__MATERIAL FOR THIS TASK__:
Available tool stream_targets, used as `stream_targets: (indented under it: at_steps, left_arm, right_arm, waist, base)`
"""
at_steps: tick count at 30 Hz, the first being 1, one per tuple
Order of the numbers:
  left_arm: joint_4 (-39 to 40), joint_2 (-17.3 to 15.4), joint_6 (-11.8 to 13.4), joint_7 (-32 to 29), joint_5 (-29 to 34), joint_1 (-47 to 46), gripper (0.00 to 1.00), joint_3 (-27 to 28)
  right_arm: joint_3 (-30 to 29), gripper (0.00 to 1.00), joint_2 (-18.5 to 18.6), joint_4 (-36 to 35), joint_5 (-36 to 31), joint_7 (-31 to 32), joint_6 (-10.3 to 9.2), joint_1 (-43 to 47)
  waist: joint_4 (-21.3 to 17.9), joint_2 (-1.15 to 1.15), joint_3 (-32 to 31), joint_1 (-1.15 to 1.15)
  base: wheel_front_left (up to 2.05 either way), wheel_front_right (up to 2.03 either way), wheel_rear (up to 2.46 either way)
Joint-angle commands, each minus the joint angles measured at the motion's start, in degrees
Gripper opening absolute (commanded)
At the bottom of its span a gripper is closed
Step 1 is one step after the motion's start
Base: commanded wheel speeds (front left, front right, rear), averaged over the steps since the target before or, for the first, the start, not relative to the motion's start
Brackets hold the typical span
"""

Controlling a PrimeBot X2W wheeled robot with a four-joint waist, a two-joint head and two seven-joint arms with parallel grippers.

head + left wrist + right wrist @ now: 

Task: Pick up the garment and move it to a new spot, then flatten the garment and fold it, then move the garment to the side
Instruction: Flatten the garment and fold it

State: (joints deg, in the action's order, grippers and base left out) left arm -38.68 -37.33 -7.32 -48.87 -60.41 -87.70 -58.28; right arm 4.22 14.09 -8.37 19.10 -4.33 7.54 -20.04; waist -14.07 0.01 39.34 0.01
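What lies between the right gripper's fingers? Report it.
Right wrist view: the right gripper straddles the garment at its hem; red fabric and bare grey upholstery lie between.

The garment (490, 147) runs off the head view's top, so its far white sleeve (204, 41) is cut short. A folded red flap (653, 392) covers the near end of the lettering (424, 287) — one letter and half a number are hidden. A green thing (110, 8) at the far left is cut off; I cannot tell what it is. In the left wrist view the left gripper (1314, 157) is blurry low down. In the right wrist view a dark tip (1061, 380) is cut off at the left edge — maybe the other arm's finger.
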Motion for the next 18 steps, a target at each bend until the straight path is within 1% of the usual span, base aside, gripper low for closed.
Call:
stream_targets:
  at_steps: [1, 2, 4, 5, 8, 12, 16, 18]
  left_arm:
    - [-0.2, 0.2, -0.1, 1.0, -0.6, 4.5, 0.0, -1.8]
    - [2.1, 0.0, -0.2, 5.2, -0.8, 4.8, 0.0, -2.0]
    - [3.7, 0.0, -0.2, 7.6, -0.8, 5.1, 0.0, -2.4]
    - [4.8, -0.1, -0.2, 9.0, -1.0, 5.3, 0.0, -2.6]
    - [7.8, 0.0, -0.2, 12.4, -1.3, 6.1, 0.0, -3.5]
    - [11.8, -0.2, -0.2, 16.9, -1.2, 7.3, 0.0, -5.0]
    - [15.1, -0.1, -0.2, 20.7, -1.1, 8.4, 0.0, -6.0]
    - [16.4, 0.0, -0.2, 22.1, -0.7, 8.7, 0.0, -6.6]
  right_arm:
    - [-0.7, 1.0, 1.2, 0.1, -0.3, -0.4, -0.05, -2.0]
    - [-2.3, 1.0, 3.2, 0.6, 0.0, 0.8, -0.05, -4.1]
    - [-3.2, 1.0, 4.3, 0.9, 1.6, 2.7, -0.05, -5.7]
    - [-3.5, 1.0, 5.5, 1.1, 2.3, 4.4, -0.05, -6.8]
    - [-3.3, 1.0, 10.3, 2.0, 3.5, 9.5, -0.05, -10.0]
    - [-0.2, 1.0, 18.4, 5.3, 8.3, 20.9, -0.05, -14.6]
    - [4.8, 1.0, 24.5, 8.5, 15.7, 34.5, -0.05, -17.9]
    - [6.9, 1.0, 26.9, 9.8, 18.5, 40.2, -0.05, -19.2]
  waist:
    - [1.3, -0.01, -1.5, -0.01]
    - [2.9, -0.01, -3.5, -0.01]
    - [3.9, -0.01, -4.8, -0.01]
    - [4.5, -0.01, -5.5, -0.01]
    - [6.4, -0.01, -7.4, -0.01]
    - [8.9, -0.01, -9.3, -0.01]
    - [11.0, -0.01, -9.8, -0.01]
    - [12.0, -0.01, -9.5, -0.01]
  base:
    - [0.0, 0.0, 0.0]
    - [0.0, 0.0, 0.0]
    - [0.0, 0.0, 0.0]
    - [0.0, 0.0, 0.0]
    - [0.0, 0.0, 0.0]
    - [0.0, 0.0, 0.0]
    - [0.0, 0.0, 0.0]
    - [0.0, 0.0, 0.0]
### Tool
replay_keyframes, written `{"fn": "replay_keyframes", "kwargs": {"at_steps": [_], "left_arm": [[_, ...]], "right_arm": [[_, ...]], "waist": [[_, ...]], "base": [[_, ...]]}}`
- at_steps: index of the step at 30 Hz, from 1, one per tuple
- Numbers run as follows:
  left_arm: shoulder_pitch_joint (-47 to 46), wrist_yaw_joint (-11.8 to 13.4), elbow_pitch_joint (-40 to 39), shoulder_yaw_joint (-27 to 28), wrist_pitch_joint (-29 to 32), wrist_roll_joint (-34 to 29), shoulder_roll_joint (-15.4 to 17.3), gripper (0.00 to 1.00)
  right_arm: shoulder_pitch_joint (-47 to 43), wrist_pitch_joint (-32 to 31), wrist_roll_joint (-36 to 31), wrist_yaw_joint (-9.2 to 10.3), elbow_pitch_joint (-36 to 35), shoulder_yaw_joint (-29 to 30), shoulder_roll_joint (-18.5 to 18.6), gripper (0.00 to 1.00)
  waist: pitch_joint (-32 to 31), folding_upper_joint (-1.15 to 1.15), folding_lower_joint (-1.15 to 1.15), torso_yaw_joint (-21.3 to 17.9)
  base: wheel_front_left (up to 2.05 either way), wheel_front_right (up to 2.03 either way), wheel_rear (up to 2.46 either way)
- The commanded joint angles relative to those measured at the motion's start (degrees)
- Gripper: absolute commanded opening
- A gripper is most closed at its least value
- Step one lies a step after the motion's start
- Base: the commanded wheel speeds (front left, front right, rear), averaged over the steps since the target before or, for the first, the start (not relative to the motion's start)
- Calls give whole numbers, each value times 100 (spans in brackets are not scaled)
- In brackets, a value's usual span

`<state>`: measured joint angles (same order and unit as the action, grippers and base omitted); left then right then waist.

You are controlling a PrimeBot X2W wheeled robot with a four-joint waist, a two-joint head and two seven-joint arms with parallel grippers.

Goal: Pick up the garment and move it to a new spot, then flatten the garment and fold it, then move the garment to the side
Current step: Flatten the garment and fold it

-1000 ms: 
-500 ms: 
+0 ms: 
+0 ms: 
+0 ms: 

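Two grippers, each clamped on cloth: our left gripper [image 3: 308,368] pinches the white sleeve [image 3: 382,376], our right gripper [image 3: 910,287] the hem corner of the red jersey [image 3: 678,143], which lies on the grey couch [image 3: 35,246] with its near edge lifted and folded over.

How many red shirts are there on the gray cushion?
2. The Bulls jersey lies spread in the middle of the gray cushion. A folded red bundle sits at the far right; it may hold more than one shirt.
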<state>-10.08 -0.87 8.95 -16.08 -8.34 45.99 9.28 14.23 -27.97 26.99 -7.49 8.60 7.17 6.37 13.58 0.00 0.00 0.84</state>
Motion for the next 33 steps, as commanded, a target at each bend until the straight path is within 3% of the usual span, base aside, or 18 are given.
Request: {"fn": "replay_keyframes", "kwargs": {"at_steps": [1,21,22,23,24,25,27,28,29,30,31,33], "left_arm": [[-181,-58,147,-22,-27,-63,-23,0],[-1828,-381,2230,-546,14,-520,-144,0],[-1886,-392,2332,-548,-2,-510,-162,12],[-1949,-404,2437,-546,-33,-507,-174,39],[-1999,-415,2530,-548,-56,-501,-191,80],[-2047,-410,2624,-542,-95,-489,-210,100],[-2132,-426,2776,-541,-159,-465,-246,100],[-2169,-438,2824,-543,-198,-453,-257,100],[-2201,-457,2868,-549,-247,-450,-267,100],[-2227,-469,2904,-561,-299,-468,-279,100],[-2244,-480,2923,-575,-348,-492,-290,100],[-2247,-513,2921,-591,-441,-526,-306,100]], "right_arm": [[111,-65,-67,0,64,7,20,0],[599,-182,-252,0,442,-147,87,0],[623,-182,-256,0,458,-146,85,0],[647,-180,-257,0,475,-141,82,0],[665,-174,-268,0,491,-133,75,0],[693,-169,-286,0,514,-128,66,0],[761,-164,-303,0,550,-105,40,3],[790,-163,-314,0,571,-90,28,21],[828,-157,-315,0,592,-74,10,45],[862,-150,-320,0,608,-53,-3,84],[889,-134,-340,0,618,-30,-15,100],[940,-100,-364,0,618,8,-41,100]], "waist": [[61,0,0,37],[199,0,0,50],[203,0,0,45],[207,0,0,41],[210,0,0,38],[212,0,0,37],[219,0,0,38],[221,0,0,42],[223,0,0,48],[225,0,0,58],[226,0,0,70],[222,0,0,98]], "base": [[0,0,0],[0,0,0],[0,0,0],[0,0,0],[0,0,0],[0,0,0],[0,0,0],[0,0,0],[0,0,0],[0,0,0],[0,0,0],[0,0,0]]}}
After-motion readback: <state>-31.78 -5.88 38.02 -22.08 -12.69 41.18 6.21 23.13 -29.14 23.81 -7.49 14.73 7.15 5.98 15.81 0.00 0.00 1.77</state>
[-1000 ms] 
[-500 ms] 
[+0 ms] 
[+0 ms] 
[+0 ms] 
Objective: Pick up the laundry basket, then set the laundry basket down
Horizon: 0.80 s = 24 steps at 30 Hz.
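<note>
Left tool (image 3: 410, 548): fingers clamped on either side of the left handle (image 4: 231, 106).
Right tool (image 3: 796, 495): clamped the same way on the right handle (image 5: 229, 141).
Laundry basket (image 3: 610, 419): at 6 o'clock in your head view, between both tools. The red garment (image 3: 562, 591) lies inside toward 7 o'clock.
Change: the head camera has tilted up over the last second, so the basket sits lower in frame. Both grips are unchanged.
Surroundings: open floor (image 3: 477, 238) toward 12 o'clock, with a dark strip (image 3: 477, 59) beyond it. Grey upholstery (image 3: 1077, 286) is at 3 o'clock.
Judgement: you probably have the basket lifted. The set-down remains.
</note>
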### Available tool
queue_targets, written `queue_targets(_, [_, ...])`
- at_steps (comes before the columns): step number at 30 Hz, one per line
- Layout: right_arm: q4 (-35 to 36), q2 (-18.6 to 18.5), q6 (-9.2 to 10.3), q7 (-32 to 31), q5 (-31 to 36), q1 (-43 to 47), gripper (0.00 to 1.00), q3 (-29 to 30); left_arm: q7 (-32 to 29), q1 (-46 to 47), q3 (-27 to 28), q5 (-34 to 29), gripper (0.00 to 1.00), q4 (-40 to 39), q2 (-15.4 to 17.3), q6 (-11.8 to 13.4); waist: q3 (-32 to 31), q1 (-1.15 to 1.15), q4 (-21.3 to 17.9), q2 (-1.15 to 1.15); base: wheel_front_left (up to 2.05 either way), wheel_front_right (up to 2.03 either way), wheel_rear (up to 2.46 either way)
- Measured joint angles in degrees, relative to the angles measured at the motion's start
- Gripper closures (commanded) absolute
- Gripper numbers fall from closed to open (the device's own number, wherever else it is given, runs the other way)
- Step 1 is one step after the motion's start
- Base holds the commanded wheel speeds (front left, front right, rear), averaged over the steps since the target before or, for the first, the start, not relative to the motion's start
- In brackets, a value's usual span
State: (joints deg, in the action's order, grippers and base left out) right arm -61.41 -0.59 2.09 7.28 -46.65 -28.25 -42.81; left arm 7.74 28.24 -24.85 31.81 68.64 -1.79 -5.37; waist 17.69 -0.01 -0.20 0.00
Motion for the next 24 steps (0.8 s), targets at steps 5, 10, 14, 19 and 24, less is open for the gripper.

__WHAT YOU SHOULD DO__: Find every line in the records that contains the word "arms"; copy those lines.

__WORKED SOLUTION__:
Controlling a PrimeBot X2W wheeled robot with a four-joint waist, a two-joint head and two seven-joint arms with parallel grippers.
You are controlling a PrimeBot X2W wheeled robot with a four-joint waist, a two-joint head and two seven-joint arms with parallel grippers.

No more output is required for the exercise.